Mallory Eubanks

Personal information
- Full name: Mallory Leigh Eubanks
- Date of birth: June 4, 1996 (age 29)
- Place of birth: Lexington, Kentucky], United States
- Height: 5 ft 4 in (1.63 m)
- Position: Forward

College career
- Years: Team / Apps / (Gls)
- 2014–2017: Mississippi State Bulldogs / 70 / (8)

Senior career*
- Years: Team / Apps / (Gls)
- 2018–2019: Washington Spirit / 12 / (0)

International career
- 2017–2018: United States U23

= Mallory Eubanks =

American association football player

Mallory Leigh Eubanks (born June 4, 1996) is an American soccer forward who played for the Washington Spirit in the National Women's Soccer League (NWSL).

==College career==
In 2014, Eubanks attended Mississippi State University, where she played for the Mississippi State Bulldogs. Impressing her freshman year, Eubanks was named to the SEC All-Freshman team. She would go on to earn additional honors including 2017 SEC Scholar-Athlete of the Year and Second Team All-SEC. Her college career saw her earn 70 appearances for the Bulldogs, scoring 8 goals and registering 17 assists.

==Club career==
In January 2018, Eubanks was drafted by the Washington Spirit in the second round, sixteenth overall.

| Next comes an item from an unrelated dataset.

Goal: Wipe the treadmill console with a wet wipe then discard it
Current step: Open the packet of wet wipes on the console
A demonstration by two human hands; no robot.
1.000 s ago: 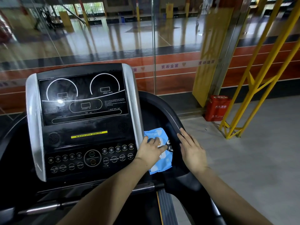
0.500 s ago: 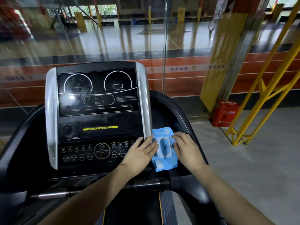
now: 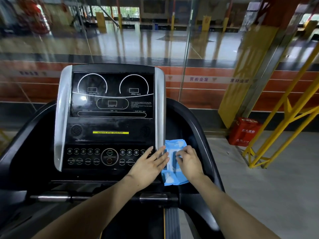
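A gym beside an indoor sports hall: I stand at a treadmill console (image 3: 110,118) with speed and incline dials, a START button and a yellow "ALWAYS STAY HEALTHY" strip (image 3: 110,132). Past a glass wall (image 3: 138,49) lies a wide polished court floor (image 3: 172,44). To my right, a yellow steel frame (image 3: 283,121) and a red fire-extinguisher box (image 3: 244,133) stand on grey concrete.

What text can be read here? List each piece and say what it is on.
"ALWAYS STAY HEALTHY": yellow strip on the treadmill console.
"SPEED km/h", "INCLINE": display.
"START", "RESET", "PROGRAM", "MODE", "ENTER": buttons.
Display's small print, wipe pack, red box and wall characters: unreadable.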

However, due to roster limits, she was waived before the season started with her rights retained by the Spirit. By Week 2 of the season, Eubanks was signed as a Replacement Player for Argentine player, Estefanía Banini. While playing as replacement status, teammate Cali Farquharson was placed on the disable list due to injury, opening a full roster spot. Eubanks signed a full contract with the Spirit on May 17 and played out the rest of the season making 12 appearances for the Spirit.